Tane maku Hitos founder, Ōmi Komaki, a young man from Tsuchizaki (土崎, a small town in Akita Prefecture), studied in France as a teenager, and he spent World War I there. There, he was heavily influenced by the pacifist movement and, later, the left-leaning Clarté group led by Henri Barbusse, Anatole France and others. Komaki personally promised Barbusse that he would organize an equivalent movement when he returned to Japan.

== Publication history ==
The first Tane maku Hito was founded by Komaki and his friends Yōbun Kaneko (金子洋文) Kenzō Imano (今野賢三) and others in Tsuchizaki in February 1921, and lasted for a scant three issues. Ōmi had recently returned to Japan having participated in Barbusse's anti-war movement. These writers were later joined by Takamaru Sasaki (佐々木孝丸) and Masatoshi Muramatsu (村松正俊), and the magazine was revived in Tokyo in October.

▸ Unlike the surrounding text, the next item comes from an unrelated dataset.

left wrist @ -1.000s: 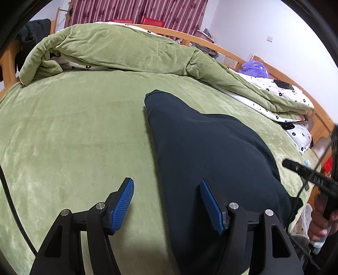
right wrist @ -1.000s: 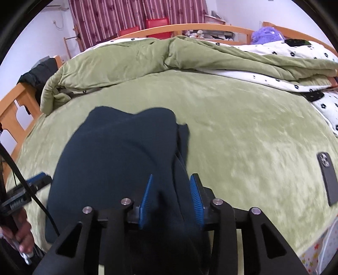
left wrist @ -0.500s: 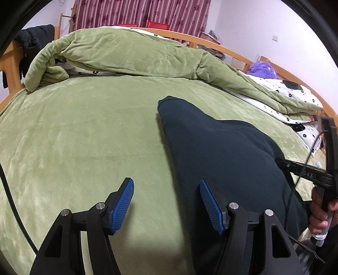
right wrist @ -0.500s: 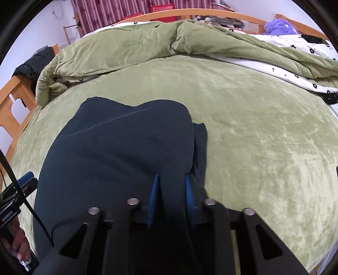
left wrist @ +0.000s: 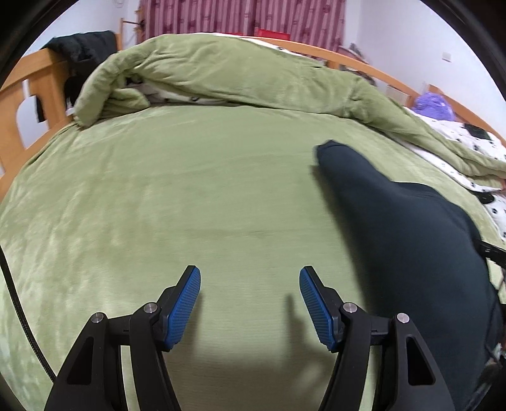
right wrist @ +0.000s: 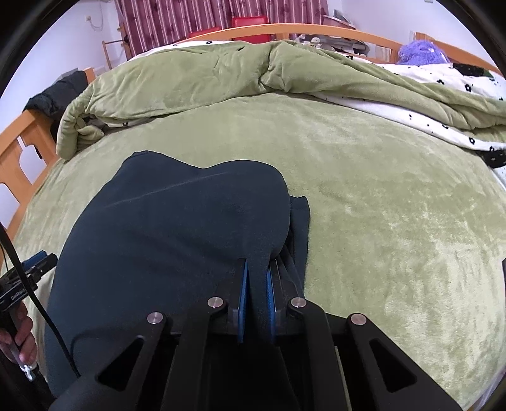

The magazine had an internationalist and anti-militarist outlook, and regularly published literary criticism that emphasized art and literary movements as aspects of the liberation movement.

It ceased publication in October 1923, due to government pressure following the Great Kantō Earthquake. Its final issue, as well as the supplement Tane-maki Ki (種蒔き記), were heavily critical of the massacre of Koreans and socialists in the aftermath of the earthquake.

In total, 21 issues were published, of which four had been banned by government censors before the earthquake.

== Contents ==
Each issue of Tane maku Hito included an "oath" that, in (perhaps deliberately) obscure language, expressed apparent support of the Russian Revolution.

== Reception and legacy ==
Tane maku Hito is generally credited with launching the proletarian literature movement in Japan. Reprints of the magazine were published in 1961 and 1986.